From the first line to the last, retype the data below exactly.

┄┄┄┄┄┄┄┄┄┄┄┄┄┄┄┄┄┄┄┄

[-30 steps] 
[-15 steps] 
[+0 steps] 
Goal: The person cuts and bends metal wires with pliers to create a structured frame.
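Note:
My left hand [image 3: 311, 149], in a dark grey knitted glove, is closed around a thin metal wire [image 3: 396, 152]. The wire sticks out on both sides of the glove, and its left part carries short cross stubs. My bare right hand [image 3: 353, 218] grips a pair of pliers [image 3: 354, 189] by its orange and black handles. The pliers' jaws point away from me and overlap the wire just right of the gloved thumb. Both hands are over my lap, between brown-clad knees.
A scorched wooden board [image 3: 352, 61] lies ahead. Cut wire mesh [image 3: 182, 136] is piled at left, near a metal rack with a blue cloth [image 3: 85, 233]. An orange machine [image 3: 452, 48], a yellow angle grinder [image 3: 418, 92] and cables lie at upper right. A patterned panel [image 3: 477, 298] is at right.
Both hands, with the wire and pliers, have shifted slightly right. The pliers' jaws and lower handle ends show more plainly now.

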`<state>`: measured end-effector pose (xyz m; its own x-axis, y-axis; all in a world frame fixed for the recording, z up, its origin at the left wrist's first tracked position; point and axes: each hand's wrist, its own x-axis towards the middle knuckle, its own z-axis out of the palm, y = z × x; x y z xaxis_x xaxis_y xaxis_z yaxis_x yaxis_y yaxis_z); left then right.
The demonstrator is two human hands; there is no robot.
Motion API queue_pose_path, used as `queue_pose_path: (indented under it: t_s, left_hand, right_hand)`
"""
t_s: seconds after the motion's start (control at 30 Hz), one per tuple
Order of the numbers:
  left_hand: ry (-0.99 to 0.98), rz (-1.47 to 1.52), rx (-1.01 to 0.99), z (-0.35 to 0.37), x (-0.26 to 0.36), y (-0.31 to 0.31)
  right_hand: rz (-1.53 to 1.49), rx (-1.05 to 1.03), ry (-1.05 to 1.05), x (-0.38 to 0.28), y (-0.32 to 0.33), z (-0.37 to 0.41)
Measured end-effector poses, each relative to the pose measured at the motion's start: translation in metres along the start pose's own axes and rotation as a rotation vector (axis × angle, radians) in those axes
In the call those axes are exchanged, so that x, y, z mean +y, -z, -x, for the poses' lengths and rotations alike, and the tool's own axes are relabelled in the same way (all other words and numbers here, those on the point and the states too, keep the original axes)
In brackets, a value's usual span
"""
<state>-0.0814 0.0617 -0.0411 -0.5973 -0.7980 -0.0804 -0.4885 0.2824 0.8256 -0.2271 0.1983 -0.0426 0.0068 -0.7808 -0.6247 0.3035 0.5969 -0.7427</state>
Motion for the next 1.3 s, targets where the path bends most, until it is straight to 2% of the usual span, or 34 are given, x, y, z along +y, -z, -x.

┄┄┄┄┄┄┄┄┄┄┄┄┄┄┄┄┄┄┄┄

▸ Response to the task
[-30 steps] 
[-15 steps] 
[+0 steps] 
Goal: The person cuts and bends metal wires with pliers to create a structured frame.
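Note:
My left hand [image 3: 311, 149], in a dark grey knitted glove, is closed around a thin metal wire [image 3: 396, 152]. The wire sticks out on both sides of the glove, and its left part carries short cross stubs. My bare right hand [image 3: 353, 218] grips a pair of pliers [image 3: 354, 189] by its orange and black handles. The pliers' jaws point away from me and overlap the wire just right of the gloved thumb. Both hands are over my lap, between brown-clad knees.
A scorched wooden board [image 3: 352, 61] lies ahead. Cut wire mesh [image 3: 182, 136] is piled at left, near a metal rack with a blue cloth [image 3: 85, 233]. An orange machine [image 3: 452, 48], a yellow angle grinder [image 3: 418, 92] and cables lie at upper right. A patterned panel [image 3: 477, 298] is at right.
Both hands, with the wire and pliers, have shifted slightly right. The pliers' jaws and lower handle ends show more plainly now.
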
`<state>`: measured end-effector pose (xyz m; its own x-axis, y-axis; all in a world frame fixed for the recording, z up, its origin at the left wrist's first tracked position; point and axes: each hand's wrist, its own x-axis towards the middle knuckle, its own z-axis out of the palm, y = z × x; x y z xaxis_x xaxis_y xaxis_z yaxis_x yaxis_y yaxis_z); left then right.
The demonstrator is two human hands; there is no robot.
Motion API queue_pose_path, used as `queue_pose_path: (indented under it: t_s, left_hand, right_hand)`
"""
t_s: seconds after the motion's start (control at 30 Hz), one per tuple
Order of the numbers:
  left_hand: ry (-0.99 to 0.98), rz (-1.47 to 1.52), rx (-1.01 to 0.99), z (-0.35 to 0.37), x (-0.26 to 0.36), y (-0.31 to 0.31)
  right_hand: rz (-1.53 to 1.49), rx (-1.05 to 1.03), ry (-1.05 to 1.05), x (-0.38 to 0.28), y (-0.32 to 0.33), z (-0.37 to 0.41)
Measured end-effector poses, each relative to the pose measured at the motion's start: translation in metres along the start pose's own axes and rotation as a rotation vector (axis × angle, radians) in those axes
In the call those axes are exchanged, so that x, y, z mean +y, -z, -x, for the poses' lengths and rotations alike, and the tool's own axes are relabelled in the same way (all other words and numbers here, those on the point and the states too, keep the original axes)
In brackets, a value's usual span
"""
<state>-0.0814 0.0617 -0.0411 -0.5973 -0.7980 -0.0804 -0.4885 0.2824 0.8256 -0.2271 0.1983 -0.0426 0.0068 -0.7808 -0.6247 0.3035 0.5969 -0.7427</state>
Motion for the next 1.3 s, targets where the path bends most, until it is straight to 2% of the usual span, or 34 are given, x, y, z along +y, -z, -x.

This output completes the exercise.